The next day, June 28, 1914 was Vidovdan (St. Vitus Day), a most sacred day in Serbian history. It was also the day that an Austrian Archduke and his wife would come visiting and go for a ride in Sarajevo, a city in Bosnia. It was a day they should have chosen to go elsewhere, anywhere, but Bosnia. But then again, it would not have mattered at all. The war planners had already engineered the future, a destiny they believed would turn out in their favor. That's the folly of arrogance, ignorance, and shortsightedness.
Will the historical revisionists, in marking this year's centennial of the start of the Great War, The War To End All Wars, merely continue the long running trend of sabotaging the truths of history, instead of taking advantage of this great 100 year milestone to set the historical record straight?
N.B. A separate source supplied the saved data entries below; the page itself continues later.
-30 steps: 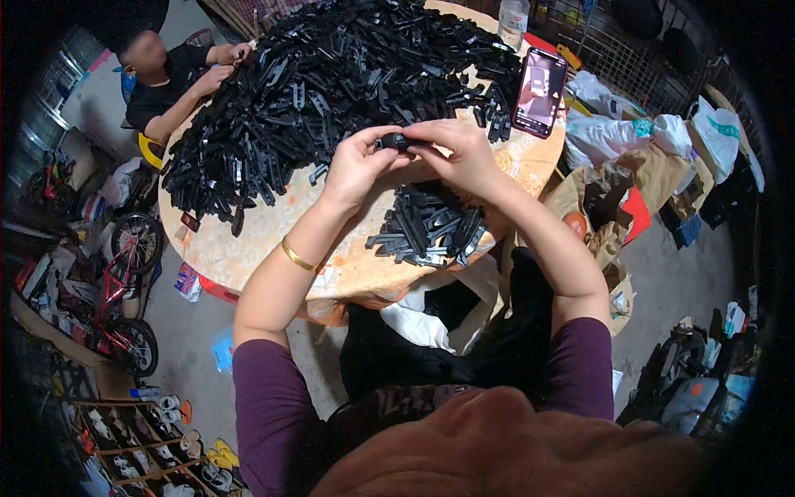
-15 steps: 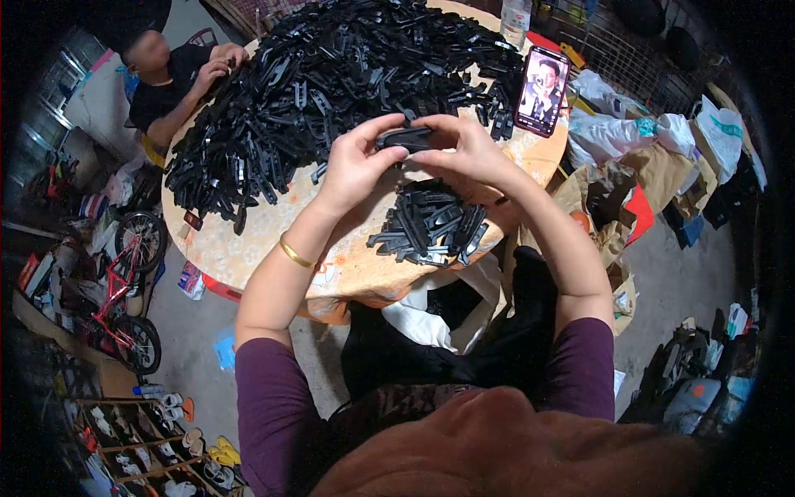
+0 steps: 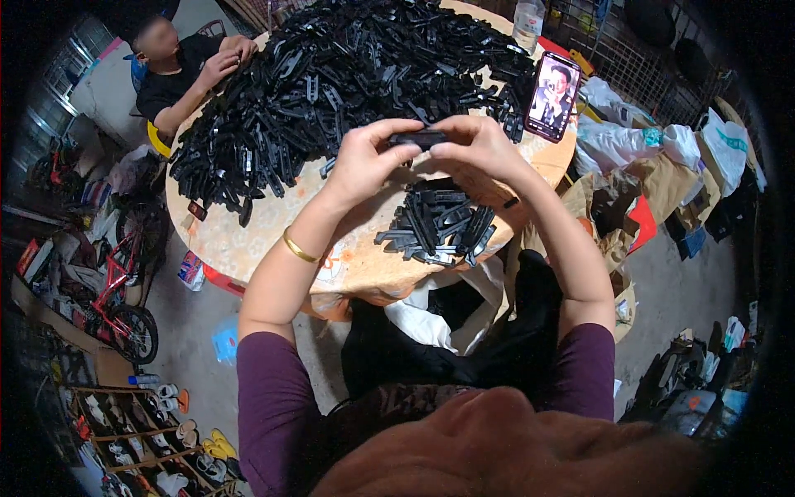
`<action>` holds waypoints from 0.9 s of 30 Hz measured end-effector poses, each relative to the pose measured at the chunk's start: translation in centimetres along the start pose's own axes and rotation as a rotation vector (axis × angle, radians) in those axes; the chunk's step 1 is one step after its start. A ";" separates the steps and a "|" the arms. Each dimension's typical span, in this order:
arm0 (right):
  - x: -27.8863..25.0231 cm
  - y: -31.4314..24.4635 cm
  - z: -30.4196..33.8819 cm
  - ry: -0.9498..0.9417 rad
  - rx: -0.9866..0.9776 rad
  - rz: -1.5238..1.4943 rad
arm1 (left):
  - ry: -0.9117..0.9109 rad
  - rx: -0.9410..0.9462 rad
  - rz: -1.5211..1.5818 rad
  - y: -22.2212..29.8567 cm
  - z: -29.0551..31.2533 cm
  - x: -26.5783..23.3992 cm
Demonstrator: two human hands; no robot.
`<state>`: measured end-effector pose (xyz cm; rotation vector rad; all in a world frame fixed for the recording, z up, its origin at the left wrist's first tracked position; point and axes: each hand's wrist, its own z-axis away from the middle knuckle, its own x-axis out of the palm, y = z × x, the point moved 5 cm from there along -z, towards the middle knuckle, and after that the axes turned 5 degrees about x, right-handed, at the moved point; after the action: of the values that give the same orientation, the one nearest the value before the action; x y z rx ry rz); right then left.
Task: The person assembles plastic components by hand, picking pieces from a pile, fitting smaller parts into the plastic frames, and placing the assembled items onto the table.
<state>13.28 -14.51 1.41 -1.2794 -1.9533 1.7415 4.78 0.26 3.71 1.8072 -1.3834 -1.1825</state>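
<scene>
Between my two hands, above the round table [image 3: 273, 248], I hold one black elongated plastic part [image 3: 421, 139]. My left hand [image 3: 373, 161] grips its left end between thumb and fingers. My right hand [image 3: 480, 149] pinches the right end the same way. The fingers cover much of the part, so its exact kind cannot be made out. Beyond my hands spreads a large heap of similar black plastic parts [image 3: 331, 74]. A smaller pile of them [image 3: 439, 222] lies nearer to me, below my right hand.
A phone [image 3: 553, 95] stands upright at the table's right, beside a clear bottle [image 3: 527, 25]. Across at the far left, another person [image 3: 178, 70] sits with hands at the heap's edge. Paper and plastic bags [image 3: 638, 149] crowd the right; a red bicycle [image 3: 120, 282] stands left.
The part has turned flatter between my hands, and both hands have shifted slightly right in the picture. The whole scene has also shifted a little with the head.
</scene>
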 end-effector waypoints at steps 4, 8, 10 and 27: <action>-1.7 3.0 -1.6 0.091 0.107 -0.095 | -0.194 -0.067 0.083 0.1 0.4 1.2; -3.3 3.4 -1.2 0.395 -0.034 0.490 | -0.551 0.124 -0.172 0.4 1.2 3.1; -3.7 3.7 -1.1 0.369 -0.085 0.556 | -0.613 0.141 -0.171 0.3 1.3 3.3; 3.4 0.1 -1.8 0.234 -0.480 0.711 | -0.098 0.147 -0.962 -1.5 -0.1 -0.6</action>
<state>12.48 -10.85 0.53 -2.4541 -1.9739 1.2714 5.46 1.32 2.68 2.6646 -0.6037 -1.6505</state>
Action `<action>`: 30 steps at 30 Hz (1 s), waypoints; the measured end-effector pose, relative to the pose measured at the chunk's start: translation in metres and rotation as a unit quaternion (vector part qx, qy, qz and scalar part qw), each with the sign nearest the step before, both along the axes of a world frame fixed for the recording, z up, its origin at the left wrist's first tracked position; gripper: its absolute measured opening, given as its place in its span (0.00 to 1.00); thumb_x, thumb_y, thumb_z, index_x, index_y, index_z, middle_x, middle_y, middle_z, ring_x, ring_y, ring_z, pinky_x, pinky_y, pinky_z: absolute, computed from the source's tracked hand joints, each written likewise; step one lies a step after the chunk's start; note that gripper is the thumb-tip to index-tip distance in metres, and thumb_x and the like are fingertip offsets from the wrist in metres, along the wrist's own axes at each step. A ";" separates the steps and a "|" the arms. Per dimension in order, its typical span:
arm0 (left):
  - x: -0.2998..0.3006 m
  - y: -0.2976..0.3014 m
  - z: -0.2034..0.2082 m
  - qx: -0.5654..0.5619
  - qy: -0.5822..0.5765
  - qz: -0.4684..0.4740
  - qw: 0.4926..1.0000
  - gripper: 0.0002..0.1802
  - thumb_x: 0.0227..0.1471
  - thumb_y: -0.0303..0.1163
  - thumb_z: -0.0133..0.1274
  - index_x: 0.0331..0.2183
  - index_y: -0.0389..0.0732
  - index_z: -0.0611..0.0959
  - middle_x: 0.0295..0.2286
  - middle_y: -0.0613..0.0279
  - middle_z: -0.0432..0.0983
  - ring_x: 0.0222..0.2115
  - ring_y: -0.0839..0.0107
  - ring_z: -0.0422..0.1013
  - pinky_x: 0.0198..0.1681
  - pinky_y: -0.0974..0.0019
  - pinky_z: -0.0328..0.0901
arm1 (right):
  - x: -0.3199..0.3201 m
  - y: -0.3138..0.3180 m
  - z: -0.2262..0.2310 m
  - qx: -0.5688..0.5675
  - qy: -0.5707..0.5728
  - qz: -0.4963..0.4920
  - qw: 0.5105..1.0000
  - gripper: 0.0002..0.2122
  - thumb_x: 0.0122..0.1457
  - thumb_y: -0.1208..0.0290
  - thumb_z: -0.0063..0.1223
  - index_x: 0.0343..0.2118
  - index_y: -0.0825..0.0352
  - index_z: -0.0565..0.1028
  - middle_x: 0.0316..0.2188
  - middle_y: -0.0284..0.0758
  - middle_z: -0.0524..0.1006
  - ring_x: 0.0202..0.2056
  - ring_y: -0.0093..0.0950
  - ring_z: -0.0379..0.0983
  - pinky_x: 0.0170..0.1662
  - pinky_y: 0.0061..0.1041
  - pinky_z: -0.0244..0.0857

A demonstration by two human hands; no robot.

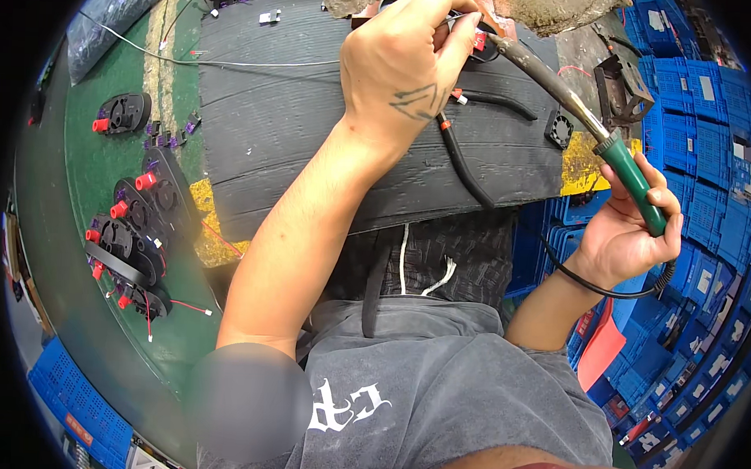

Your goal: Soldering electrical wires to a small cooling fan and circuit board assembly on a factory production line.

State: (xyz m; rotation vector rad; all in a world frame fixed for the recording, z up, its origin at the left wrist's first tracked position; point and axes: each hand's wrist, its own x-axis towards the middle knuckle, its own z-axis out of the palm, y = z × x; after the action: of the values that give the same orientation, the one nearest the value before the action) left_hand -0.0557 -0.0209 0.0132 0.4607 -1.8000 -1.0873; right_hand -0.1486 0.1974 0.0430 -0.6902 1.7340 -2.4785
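My right hand (pixel 620 240) is wrapped round the green handle of a soldering iron (pixel 554 85). Its metal shaft slants up and left, with the tip end close to my left fingertips. My left hand (pixel 402 58) is closed in a pinch at the far edge of the dark board. A thin silvery wire (pixel 266 64) runs in from the left to this hand and passes behind it; a pale thin end shows at the fingertips. Just below the iron's tip is a small red part (pixel 480 41) on a black piece, mostly covered by my hand. Pliers (pixel 461 159) with black handles lie beneath my left hand.
Several black round housings with red connectors (pixel 137 197) lie on the green surface at left. A small black fan (pixel 559 129) and a metal bracket (pixel 623 90) sit at right. Blue crates (pixel 685 146) are stacked beyond. The iron's cord (pixel 589 285) hangs by my right wrist.
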 end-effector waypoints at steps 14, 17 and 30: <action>0.001 -0.002 -0.010 -0.062 -0.020 0.031 0.997 0.07 0.38 0.22 0.59 0.26 0.38 0.80 0.22 0.60 0.67 0.19 0.69 0.66 0.21 0.70 0.61 | 0.003 0.008 0.007 -0.014 0.006 0.012 1.000 0.21 0.58 0.56 0.29 0.26 0.69 0.72 0.36 0.52 0.73 0.35 0.51 0.73 0.32 0.42 0.75; -0.019 -0.014 -0.031 -0.160 0.300 0.010 0.941 0.06 0.38 0.23 0.60 0.25 0.39 0.80 0.22 0.60 0.66 0.20 0.68 0.66 0.23 0.69 0.62 | 0.004 0.006 0.004 -0.014 0.006 0.015 1.000 0.21 0.58 0.56 0.29 0.26 0.69 0.72 0.36 0.53 0.72 0.35 0.51 0.73 0.32 0.41 0.75; -0.021 -0.011 -0.037 -0.170 0.249 0.016 0.953 0.06 0.39 0.25 0.60 0.25 0.39 0.81 0.22 0.59 0.67 0.23 0.65 0.68 0.27 0.66 0.63 | 0.006 0.006 0.004 -0.015 0.007 0.013 1.000 0.21 0.57 0.56 0.31 0.26 0.69 0.73 0.36 0.53 0.73 0.35 0.50 0.74 0.33 0.43 0.75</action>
State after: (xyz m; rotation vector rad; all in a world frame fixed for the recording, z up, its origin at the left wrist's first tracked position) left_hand -0.0762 -0.0318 -0.0237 -0.0006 -1.4751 -0.7606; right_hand -0.1428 0.2035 0.0466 -0.7292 1.6835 -2.4930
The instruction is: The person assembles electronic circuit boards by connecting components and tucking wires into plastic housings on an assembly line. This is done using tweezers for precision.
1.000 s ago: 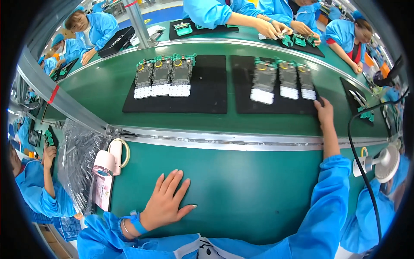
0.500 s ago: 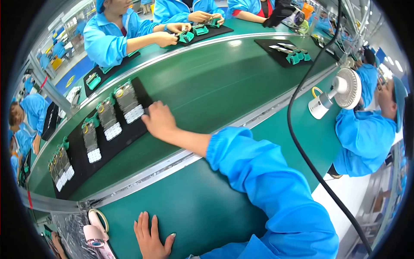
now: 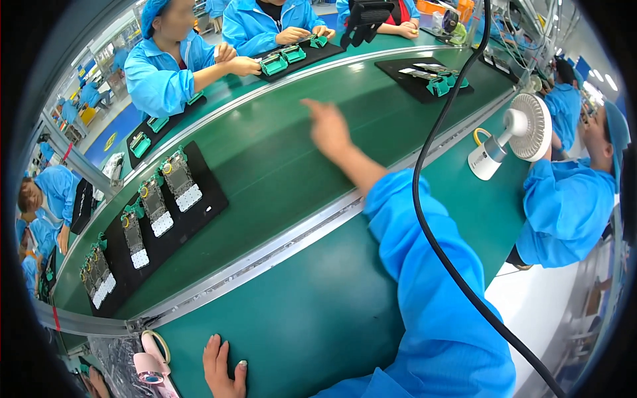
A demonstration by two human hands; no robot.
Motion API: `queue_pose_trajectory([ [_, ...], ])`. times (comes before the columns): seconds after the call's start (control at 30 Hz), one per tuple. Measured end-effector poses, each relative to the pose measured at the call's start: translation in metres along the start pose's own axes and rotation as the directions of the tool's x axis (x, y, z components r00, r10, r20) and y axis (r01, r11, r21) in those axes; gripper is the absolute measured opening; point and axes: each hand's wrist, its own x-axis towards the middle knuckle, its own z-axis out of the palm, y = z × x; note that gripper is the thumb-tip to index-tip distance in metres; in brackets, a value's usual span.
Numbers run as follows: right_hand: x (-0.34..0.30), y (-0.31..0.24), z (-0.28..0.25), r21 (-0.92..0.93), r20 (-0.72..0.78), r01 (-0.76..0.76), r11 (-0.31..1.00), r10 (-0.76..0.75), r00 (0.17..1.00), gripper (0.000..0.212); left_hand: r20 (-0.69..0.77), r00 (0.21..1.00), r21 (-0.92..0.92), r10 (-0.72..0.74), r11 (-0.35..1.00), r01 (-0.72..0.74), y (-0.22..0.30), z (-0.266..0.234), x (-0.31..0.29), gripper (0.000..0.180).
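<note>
My right hand (image 3: pixel 330 129) reaches over the green conveyor belt (image 3: pixel 265 166), its index finger stretched toward the far left. It looks empty, though motion blurs it. To its left on the belt lies a black mat (image 3: pixel 176 229) with several phone circuit boards (image 3: pixel 159 209), each with a green fixture at one end and a white end at the other. A small white piece (image 3: pixel 209 209) lies near the mat's right edge. My left hand (image 3: pixel 222 368) rests on the green worktable (image 3: pixel 298 298) in front of me, fingers stretched out, holding nothing.
A metal rail (image 3: pixel 252 265) divides worktable and belt. A black cable (image 3: pixel 431 225) hangs across the right side. Beyond it stand a white fan (image 3: pixel 524 129) and a co-worker (image 3: pixel 570 205). Another black mat (image 3: pixel 405 73) carries parts farther along the belt. A pink handheld device (image 3: pixel 151 361) lies at lower left.
My right hand has left the mat's right edge and moved right and farther out over the belt. The small white piece now shows near that edge. My left hand stays on the worktable.
</note>
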Motion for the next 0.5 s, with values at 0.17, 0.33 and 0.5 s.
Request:
queue_pose_trajectory([
  [0.17, 0.018, 0.135, -0.080, -0.413, -0.139, -0.260, 0.873, 0.221, 0.965, 0.025, -0.045, 0.999, 0.046, 0.025, 0.999, -0.023, 0.013, -0.002, 0.006, 0.049],
  [0.33, 0.018, 0.223, -0.113, -0.602, -0.215, -0.366, 0.709, 0.298, 0.930, 0.040, -0.074, 0.995, 0.142, 0.072, 0.988, -0.061, 0.032, 0.001, 0.017, 0.045],
  [0.5, 0.036, 0.230, -0.132, -0.626, -0.165, -0.531, 0.570, 0.570, 0.805, 0.052, -0.064, 0.997, 0.222, 0.041, 0.975, -0.026, 0.049, 0.007, 0.021, 0.048],
])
Will the Serbians, regardless of all evidence to the contrary, continue to be made the fall guy for the war, thus nullifying even the Versailles Treaty where it was determined unequivocally and with finality who was responsible and accountable for the First World War, and it was not the Serbs. Any historian with integrity and a passion for establishing a valid and truthful historical record should consider this World War One Centennial as an opportunity to rewrite history so that it actually aligns with the reality of the time and the facts.
History, just like "Truth", is often dismissed as being "relative". Is that why we keep getting the wrong "facts" about these cataclysmic events that changed our world forever, "facts" that are predicated on whatever false premise is politically correct at the time?
100 years of nonsense is long enough. It's time to reconsider and re-evaluate. And maybe, just maybe, we can get it right, and thus do a great favor for posterity.
This day exactly 100 years ago, June 27th in 1914, was a peaceful day in Europe and beyond. But there had been portents of things to come for many decades before this day, and like anything that simmers under the surface, there's always the tipping point. Always.
David Fromkin, in the excerpts I'm sharing below from his book "Europe's Last Summer: Who Started the Great War in 1914?" describes this peaceful time and the context in which the First World War began.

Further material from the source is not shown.